• **GOAL OF THE EXERCISE**:
All the data should be printed again exactly as written.

• **MATERIAL FOR THE TASK**:
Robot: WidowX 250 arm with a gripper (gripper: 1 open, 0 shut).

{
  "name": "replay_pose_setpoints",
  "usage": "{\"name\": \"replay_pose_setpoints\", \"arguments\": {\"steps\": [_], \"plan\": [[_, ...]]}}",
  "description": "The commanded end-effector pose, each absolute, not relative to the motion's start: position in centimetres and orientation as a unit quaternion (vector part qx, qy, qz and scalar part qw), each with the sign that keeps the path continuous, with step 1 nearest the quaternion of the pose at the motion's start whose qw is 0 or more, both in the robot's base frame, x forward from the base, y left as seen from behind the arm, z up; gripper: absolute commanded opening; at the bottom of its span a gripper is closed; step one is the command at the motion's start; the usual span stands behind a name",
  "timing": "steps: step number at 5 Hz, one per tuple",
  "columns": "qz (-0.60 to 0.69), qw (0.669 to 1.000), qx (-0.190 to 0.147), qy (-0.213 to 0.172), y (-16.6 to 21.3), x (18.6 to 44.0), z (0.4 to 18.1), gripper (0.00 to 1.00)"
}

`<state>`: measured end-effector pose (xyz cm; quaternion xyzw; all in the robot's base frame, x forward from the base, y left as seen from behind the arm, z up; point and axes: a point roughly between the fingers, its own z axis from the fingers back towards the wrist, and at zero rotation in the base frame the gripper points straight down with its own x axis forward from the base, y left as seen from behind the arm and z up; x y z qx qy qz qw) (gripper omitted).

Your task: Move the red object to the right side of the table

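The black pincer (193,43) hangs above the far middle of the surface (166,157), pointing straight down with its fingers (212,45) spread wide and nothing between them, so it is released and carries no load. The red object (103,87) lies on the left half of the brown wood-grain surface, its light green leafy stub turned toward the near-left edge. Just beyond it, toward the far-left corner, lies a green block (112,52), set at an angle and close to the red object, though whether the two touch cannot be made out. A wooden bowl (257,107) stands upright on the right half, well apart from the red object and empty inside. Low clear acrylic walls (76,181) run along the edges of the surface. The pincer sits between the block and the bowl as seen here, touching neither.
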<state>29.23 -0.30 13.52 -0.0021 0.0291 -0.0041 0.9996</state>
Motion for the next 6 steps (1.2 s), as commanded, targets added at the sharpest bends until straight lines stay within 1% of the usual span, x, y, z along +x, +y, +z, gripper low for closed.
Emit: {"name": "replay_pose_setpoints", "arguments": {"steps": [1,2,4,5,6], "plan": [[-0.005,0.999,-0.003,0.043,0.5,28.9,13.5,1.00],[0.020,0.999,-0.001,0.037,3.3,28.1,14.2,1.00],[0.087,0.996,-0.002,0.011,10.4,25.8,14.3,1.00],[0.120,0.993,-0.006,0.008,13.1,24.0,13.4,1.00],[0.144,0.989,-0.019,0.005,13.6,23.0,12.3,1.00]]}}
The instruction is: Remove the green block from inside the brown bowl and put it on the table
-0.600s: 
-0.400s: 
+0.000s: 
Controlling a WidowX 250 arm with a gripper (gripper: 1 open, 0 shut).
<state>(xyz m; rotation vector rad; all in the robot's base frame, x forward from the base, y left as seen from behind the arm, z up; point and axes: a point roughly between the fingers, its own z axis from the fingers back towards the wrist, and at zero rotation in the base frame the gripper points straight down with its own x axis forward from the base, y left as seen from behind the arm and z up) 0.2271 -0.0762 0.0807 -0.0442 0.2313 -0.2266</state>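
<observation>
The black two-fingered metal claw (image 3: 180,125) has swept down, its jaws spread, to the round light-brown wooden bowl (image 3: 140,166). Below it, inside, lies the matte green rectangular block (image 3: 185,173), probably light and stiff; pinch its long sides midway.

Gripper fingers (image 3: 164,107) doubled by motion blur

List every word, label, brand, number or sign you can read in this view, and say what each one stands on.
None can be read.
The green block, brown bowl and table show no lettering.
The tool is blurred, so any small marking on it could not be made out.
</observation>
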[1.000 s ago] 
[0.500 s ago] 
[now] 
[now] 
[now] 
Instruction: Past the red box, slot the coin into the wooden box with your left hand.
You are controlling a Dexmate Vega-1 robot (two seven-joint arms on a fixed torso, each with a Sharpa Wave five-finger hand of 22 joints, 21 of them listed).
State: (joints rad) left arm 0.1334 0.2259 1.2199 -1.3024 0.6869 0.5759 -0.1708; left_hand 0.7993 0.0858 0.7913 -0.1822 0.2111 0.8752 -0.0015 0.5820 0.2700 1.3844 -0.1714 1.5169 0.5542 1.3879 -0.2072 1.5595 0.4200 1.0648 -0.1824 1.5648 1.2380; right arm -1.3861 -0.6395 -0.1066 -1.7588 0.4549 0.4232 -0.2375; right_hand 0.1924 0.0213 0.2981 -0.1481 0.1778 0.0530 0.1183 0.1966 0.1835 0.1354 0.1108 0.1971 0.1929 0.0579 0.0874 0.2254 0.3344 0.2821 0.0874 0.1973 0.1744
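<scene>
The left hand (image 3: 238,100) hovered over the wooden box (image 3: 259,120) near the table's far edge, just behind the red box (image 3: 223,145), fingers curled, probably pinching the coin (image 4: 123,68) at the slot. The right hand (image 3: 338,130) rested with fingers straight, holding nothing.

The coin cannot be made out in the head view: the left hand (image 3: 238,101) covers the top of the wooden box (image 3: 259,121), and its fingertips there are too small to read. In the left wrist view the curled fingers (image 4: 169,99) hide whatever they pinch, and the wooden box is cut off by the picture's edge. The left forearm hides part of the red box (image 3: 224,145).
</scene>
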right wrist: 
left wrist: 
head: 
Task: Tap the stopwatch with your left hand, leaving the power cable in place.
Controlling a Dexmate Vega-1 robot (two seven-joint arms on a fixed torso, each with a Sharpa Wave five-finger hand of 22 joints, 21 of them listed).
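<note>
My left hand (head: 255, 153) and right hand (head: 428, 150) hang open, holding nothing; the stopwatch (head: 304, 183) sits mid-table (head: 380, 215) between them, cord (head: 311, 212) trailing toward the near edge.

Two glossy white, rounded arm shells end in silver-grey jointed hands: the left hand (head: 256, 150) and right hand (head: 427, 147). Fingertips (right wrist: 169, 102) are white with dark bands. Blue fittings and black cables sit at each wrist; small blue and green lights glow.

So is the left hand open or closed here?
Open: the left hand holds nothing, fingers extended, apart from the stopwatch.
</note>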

• **YOUR RESPONSE**:
Robot: WidowX 250 arm with a gripper (gripper: 1 open, 0 shut).

{
  "name": "replay_pose_setpoints",
  "usage": "{\"name\": \"replay_pose_setpoints\", \"arguments\": {\"steps\": [_], \"plan\": [[_, ...]]}}",
  "description": "The commanded end-effector pose, each absolute, not relative to the motion's start: position in centimetres and orientation as a unit quaternion (vector part qx, qy, qz and scalar part qw), each with the sign that keeps the path continuous, with step 1 nearest the quaternion of the pose at the motion's start whose qw is 0 or more, both in the robot's base frame, x forward from the base, y left as seen from behind the arm, z up; gripper: absolute commanded opening; at the bottom of its span a gripper is closed; step one is the command at the motion's start; the usual span stands behind a name",
  "timing": "steps: step number at 5 Hz, one per tuple",
  "columns": "qz (-0.60 to 0.69), qw (0.669 to 1.000), qx (-0.190 to 0.147), qy (-0.213 to 0.172), y (-16.6 to 21.3), x (18.6 to 44.0), z (0.4 to 18.1), gripper (0.00 to 1.00)"
}

`<state>`: measured end-effector pose (xyz cm; quaternion xyzw; all in the robot's base frame, x forward from the base, y left as seen from behind the arm, z up; point and axes: a point roughly between the fingers, its own z axis from the fingers back towards the wrist, and at zero rotation in the base frame the gripper points straight down with its own x axis forward from the base, y left as seen from behind the arm and z up; x y z qx qy qz qw) (gripper omitted).

Your task: Move the red object to the right side of the table

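The black pincer (193,43) hangs above the far middle of the surface (166,157), pointing straight down with its fingers (212,45) spread wide and nothing between them, so it is released and carries no load. The red object (103,87) lies on the left half of the brown wood-grain surface, its light green leafy stub turned toward the near-left edge. Just beyond it, toward the far-left corner, lies a green block (112,52), set at an angle and close to the red object, though whether the two touch cannot be made out. A wooden bowl (257,107) stands upright on the right half, well apart from the red object and empty inside. Low clear acrylic walls (76,181) run along the edges of the surface. The pincer sits between the block and the bowl as seen here, touching neither.
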<state>29.23 -0.30 13.52 -0.0021 0.0291 -0.0041 0.9996</state>
Motion for the next 6 steps (1.2 s), as commanded, targets added at the sharpest bends until straight lines stay within 1% of the usual span, x, y, z along +x, +y, +z, gripper low for closed.
Emit: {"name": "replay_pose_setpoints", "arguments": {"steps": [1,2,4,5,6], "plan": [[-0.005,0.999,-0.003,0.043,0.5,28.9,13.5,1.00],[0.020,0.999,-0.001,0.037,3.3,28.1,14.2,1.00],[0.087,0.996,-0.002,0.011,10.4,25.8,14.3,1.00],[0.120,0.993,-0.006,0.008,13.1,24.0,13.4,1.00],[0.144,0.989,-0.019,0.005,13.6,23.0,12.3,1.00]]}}
The instruction is: Remove the green block from inside the brown bowl and put it on the table
-0.600s: 
-0.400s: 
+0.000s: 
Controlling a WidowX 250 arm with a gripper (gripper: 1 open, 0 shut).
<state>(xyz m; rotation vector rad; all in the robot's base frame, x forward from the base, y left as seen from behind the arm, z up; point and axes: a point roughly between the fingers, its own z axis from the fingers back towards the wrist, and at zero rotation in the base frame the gripper points straight down with its own x axis forward from the base, y left as seen from behind the arm and z up) 0.2271 -0.0762 0.0807 -0.0442 0.2313 -0.2266</state>
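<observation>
The black two-fingered metal claw (image 3: 180,125) has swept down, its jaws spread, to the round light-brown wooden bowl (image 3: 140,166). Below it, inside, lies the matte green rectangular block (image 3: 185,173), probably light and stiff; pinch its long sides midway.

Gripper fingers (image 3: 164,107) doubled by motion blur

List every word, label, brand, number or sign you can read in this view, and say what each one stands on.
None can be read.
The green block, brown bowl and table show no lettering.
The tool is blurred, so any small marking on it could not be made out.
</observation>
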[1.000 s ago] 
[0.500 s ago] 
[now] 
[now] 
[now] 
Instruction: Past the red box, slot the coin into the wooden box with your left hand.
You are controlling a Dexmate Vega-1 robot (two seven-joint arms on a fixed torso, each with a Sharpa Wave five-finger hand of 22 joints, 21 of them listed).
State: (joints rad) left arm 0.1334 0.2259 1.2199 -1.3024 0.6869 0.5759 -0.1708; left_hand 0.7993 0.0858 0.7913 -0.1822 0.2111 0.8752 -0.0015 0.5820 0.2700 1.3844 -0.1714 1.5169 0.5542 1.3879 -0.2072 1.5595 0.4200 1.0648 -0.1824 1.5648 1.2380; right arm -1.3861 -0.6395 -0.1066 -1.7588 0.4549 0.4232 -0.2375; right_hand 0.1924 0.0213 0.2981 -0.1481 0.1778 0.0530 0.1183 0.1966 0.1835 0.1354 0.1108 0.1971 0.1929 0.0579 0.0874 0.2254 0.3344 0.2821 0.0874 0.1973 0.1744
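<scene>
The left hand (image 3: 238,100) hovered over the wooden box (image 3: 259,120) near the table's far edge, just behind the red box (image 3: 223,145), fingers curled, probably pinching the coin (image 4: 123,68) at the slot. The right hand (image 3: 338,130) rested with fingers straight, holding nothing.

The coin cannot be made out in the head view: the left hand (image 3: 238,101) covers the top of the wooden box (image 3: 259,121), and its fingertips there are too small to read. In the left wrist view the curled fingers (image 4: 169,99) hide whatever they pinch, and the wooden box is cut off by the picture's edge. The left forearm hides part of the red box (image 3: 224,145).
</scene>
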right wrist: 
left wrist: 
head: 
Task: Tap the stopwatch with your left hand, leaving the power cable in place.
Controlling a Dexmate Vega-1 robot (two seven-joint arms on a fixed torso, each with a Sharpa Wave five-finger hand of 22 joints, 21 of them listed).
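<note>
My left hand (head: 255, 153) and right hand (head: 428, 150) hang open, holding nothing; the stopwatch (head: 304, 183) sits mid-table (head: 380, 215) between them, cord (head: 311, 212) trailing toward the near edge.

Two glossy white, rounded arm shells end in silver-grey jointed hands: the left hand (head: 256, 150) and right hand (head: 427, 147). Fingertips (right wrist: 169, 102) are white with dark bands. Blue fittings and black cables sit at each wrist; small blue and green lights glow.

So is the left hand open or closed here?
Open: the left hand holds nothing, fingers extended, apart from the stopwatch.
</note>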

The output for this exercise is finished.